■ Work order
Once a line is found to contain "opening", copy it out of the listing.

■ Raw data

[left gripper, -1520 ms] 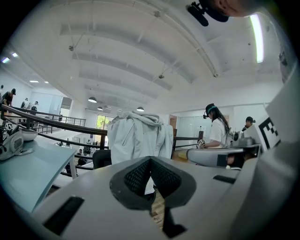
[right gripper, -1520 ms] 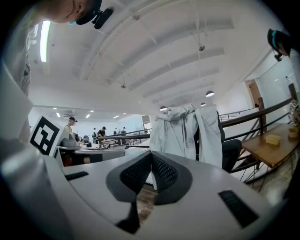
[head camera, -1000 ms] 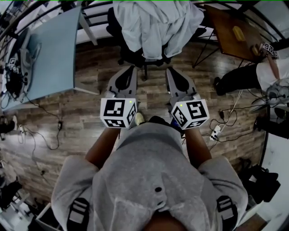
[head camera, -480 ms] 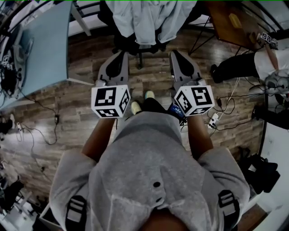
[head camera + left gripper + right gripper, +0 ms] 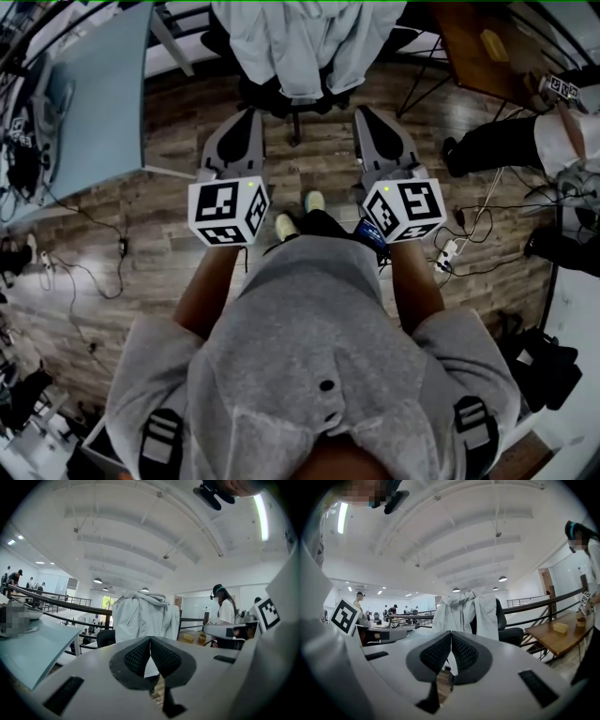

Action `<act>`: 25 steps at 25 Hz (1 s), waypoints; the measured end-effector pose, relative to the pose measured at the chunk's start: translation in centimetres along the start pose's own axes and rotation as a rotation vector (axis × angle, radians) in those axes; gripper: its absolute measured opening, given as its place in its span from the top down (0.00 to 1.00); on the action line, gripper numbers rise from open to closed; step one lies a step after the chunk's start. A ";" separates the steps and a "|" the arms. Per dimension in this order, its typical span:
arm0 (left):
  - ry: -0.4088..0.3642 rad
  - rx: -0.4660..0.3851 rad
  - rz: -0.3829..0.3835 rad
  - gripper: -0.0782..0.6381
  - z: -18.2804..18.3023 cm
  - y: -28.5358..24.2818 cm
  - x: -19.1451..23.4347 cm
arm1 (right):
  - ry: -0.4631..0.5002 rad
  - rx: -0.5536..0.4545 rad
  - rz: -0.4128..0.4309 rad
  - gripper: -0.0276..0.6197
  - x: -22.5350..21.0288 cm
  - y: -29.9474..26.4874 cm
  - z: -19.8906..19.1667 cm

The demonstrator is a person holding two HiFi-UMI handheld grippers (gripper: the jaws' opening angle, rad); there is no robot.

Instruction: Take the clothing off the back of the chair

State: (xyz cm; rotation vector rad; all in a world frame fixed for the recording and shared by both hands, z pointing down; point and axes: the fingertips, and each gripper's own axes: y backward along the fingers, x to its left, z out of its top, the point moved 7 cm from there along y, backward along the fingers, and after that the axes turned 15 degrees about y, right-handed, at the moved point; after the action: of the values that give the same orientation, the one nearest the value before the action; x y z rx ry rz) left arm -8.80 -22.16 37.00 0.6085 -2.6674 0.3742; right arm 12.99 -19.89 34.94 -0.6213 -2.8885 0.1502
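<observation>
I am holding both tools out in front of me, side by side and nearly level. The left gripper [image 5: 247,116] is sitting at about 11 o'clock and the right gripper [image 5: 367,112] at about 1 o'clock. Both are aiming at the clothing [image 5: 292,39], which is hanging at 12 o'clock, straight ahead and well apart from the tips.

Each pair of jaws is closed pad against pad with nothing between them. I judge that I am carrying them shut because I am not yet near enough to reach the fabric, so there is no reason to open them.

I am keeping the two tools parallel with a gap between them. That gap roughly matches the garment's width, which should let me take it by both shoulders at once.

The pale garment is draping over the back of the dark chair [image 5: 281,97], which is why it is hanging flat and slack. Its long axis is running up and down. The bunched hood or collar is sitting on top at the backrest's upper edge, and the hem is pointing at the floor. The sleeves are trailing down both sides. I cannot tell whether its front or back is facing me.
</observation>
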 end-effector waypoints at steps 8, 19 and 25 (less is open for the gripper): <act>0.011 0.024 -0.003 0.65 1.3 -5.0 -0.6 | -0.013 -0.015 0.041 0.93 -4.0 -2.3 0.3; -0.020 0.001 0.068 0.40 4.6 -11.9 2.5 | -0.071 -0.009 0.155 0.44 -9.1 -9.2 -0.8; -0.001 0.069 0.076 0.37 4.6 -14.1 4.4 | -0.144 -0.049 0.197 0.26 -12.4 -12.5 -1.7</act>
State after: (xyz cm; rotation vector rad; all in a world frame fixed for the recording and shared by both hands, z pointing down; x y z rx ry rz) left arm -7.33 -37.57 37.11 0.5279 -2.6935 0.4887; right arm 19.51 -36.26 36.40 -0.9407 -2.9707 0.1581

■ Solution to this task
Action `<act>`: 25 steps at 25 Hz (1 s), waypoints; the measured end-effector pose, relative to the pose measured at the chunk's start: translation in centimetres along the start pose's own axes and rotation as a rotation vector (axis × angle, radians) in those axes; gripper: its absolute measured opening, given as its place in its span from the top down (0.00 to 1.00); on the action line, gripper numbers rise from open to closed; step one lies a step after the chunk's start. A ";" separates the steps and a "|" the arms. Per dimension in this order, its typical span:
The demonstrator is a person holding two HiFi-UMI handheld grippers (gripper: the jaws' opening angle, rad); there is no robot.

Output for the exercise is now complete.